_ACTIVITY_
Find all lines in the listing that include the word "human", then copy them.
- Opening Delimiter -
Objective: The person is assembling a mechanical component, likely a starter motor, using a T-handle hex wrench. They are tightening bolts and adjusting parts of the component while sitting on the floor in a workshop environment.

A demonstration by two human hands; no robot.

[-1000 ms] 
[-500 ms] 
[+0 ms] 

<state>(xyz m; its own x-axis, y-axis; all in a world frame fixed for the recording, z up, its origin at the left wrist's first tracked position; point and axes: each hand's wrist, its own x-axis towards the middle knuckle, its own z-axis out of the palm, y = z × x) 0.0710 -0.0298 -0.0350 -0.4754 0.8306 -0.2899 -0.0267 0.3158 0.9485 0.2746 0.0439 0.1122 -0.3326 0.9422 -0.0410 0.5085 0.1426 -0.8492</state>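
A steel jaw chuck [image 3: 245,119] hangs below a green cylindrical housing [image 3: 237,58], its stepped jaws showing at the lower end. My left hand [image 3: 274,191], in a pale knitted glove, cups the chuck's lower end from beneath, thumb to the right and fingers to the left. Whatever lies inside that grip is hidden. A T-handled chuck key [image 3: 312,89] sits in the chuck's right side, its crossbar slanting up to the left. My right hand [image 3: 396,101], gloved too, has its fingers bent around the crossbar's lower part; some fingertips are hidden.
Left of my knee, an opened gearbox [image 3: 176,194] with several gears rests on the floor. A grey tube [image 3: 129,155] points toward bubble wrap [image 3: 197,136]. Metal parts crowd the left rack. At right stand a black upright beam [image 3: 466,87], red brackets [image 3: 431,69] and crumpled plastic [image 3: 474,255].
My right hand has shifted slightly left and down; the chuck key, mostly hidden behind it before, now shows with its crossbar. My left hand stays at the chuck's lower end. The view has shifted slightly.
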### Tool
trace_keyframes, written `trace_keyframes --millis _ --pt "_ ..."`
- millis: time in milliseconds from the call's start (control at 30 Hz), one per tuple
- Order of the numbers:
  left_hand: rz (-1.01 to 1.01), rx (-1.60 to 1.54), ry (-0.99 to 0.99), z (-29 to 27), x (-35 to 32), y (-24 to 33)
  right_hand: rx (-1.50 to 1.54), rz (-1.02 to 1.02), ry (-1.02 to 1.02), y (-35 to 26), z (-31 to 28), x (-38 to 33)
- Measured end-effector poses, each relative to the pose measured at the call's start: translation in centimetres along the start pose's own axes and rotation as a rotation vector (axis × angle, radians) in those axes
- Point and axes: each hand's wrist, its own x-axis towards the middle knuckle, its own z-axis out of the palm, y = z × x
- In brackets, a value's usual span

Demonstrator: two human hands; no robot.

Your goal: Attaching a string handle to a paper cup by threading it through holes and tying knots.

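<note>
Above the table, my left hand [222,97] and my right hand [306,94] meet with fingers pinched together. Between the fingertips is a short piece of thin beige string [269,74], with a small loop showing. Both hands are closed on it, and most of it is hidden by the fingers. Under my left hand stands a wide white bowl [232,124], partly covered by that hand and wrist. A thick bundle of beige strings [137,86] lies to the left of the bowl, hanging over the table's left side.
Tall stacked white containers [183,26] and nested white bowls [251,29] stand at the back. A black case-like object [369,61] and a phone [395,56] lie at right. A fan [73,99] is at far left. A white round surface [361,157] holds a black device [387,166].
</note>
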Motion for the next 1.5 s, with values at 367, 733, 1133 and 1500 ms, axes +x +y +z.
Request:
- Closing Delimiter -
_RESULT FOR THIS TASK_
A demonstration by two human hands; no robot.
Demonstrator: two human hands; no robot.

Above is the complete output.